Monday, August 27, 2007

I'm Afraid of Americans

We never thought the day would come when we'd disagree with Ioz. Consider this a temporary hiccup in what has been, so far, a long and beautiful friendship.

First off, any sentence which begins "The fact that so many Americans read The Quiet American ..." cannot be taken seriously, no matter what follows the ellipsis. So few Americans have read Graham Greene. One of the great wits and keen insights of the twentieth century (evangelical Christian or no), Greene deserves a wider audience than the occasional college classroom. We wonder what Bill Kristol would have to say re: Greene's "Vietnam defeatism" upon reading The Quiet American - until he discovered that it was written in 1955.

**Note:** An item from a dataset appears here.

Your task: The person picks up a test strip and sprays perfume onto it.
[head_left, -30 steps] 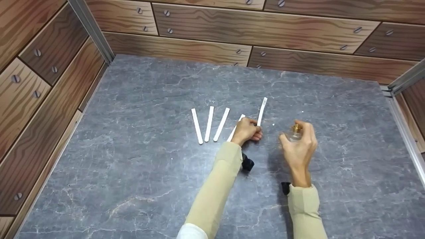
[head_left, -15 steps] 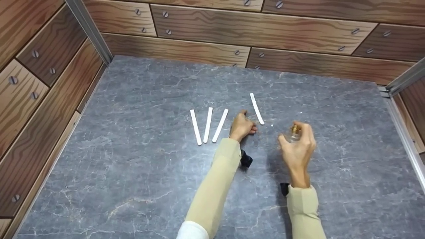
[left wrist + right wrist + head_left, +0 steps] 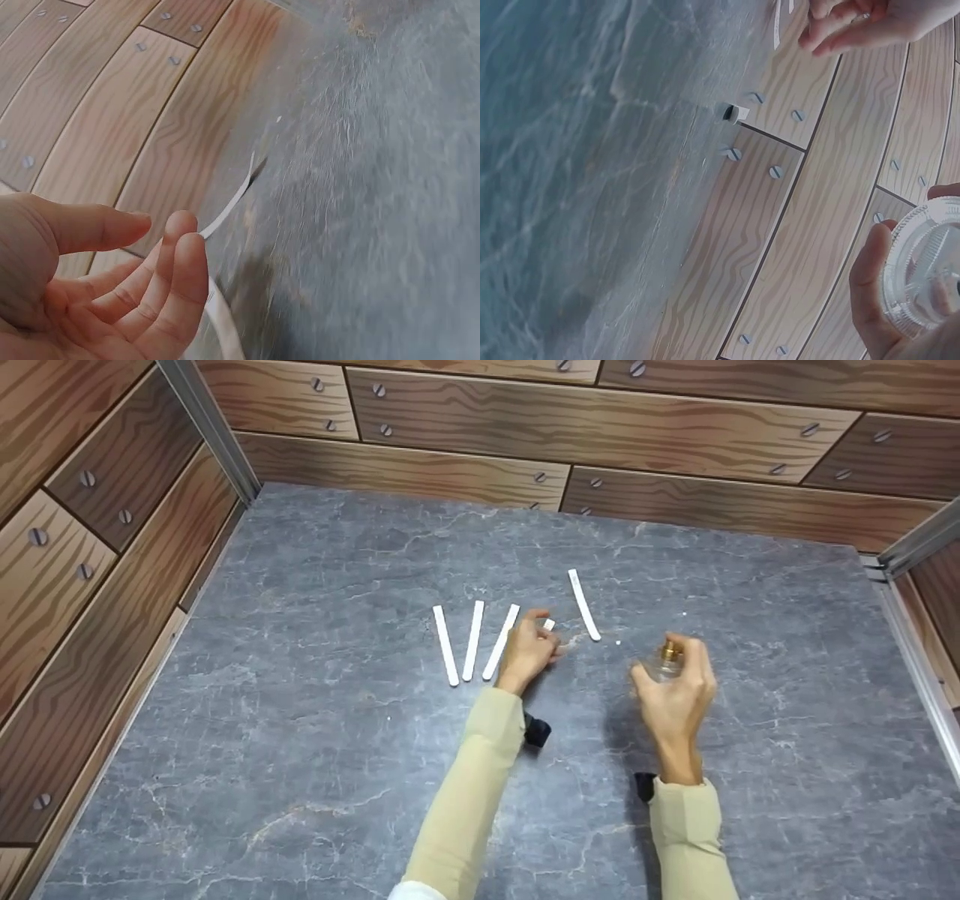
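Observation:
My right hand (image 3: 677, 701) grips a clear glass perfume bottle (image 3: 664, 667) with a gold neck, index finger over its top. In the right wrist view the bottle's round ribbed base (image 3: 901, 289) faces the camera. Left of it, my left hand (image 3: 527, 655) hovers over the paper test strips with thumb and fingers apart, holding nothing. Its loosely bent fingers (image 3: 191, 270) show in the left wrist view. Just beyond it lies a curved white strip (image 3: 583, 605). A shorter visible strip end (image 3: 549, 625) pokes out beside the fingers, the remainder hidden by the hand.
Three more white strips fan out on the left: an outer one (image 3: 445, 645), a middle one (image 3: 473, 641) and one partly behind my left hand (image 3: 493, 660). Tiny white specks (image 3: 618, 643) dot the grey marbled table (image 3: 300, 750). Wood-patterned walls (image 3: 450, 416) enclose it.
My left hand has let go of the farthest-right strip, which now leans left instead of right, and has drawn back leftward. The right hand with the perfume bottle has stayed put.

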`<state>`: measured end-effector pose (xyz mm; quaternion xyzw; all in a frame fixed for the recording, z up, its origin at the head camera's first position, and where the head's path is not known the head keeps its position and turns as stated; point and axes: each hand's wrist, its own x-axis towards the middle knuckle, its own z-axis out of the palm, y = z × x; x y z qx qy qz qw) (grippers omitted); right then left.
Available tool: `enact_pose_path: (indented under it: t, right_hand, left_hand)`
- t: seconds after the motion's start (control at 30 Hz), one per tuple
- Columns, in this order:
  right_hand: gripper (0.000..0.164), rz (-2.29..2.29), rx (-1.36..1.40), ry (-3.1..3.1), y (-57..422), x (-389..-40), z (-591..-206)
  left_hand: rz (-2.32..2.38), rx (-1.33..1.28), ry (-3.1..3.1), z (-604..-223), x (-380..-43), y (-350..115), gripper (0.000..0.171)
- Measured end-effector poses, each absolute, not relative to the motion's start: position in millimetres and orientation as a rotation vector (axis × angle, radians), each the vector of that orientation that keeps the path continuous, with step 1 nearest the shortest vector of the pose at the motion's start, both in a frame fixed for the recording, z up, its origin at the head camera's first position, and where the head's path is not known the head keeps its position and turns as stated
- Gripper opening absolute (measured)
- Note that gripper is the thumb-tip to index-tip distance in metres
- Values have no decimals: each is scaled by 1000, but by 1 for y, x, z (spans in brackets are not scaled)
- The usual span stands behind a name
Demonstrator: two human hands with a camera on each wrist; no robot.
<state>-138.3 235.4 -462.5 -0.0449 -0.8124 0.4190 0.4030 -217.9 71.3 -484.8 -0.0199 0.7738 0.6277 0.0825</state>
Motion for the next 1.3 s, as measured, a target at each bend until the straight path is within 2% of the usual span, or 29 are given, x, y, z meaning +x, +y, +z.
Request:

Second, Alden Pyle does not appear to be naive. Alden Pyle is naive. He has a great amount of espionage sophistication, sure. He knows just who to talk to and just what disasters to engineer in order to put General The in power. But he's a child. He genuinely believes in the redemptive power of the West's saving touch. You can tell it in the eager nature of his confessions: his desire to find a common creed with the West's other representative in Saigon (the aged and cynical Fowler). You can tell it in the health food sandwiches he eats.

Alden Pyle is naive because he has not yet realized that "war" means "babies killed by bomb shrapnel." Thomas Fowler is cynical because he has.

We do agree with Ioz on one point: the poor choice of the word "bumbled." America did not bumble into Vietnam. The Armed Forces did not misstep. They executed their duties with the full efficiency available to them - the systematic effort to wipe out an insurgency (read: a civilian population) - and used every weapon at their disposal. The only bumbling came from the intellectuals back home, who defended Vietnam as a front in the War On Terror Fascism Communism. The only missteps came from thinkers who believed the Evil Empire was the one the U.S. was fighting.

2 Comments:

At 7:20 AM, Blogger The Promiscuous Reader said...

Erm, Greene was a Roman Catholic, not an "evangelical Christian." And I'm one of those few Americans who have read The Quiet American.

 
At 7:35 AM, Blogger Ultima Ratio said...

Sorry; that was our error. We meant "evangelical" in the proselytizing sense, not in reference to a specific sect. Thanks for the catch.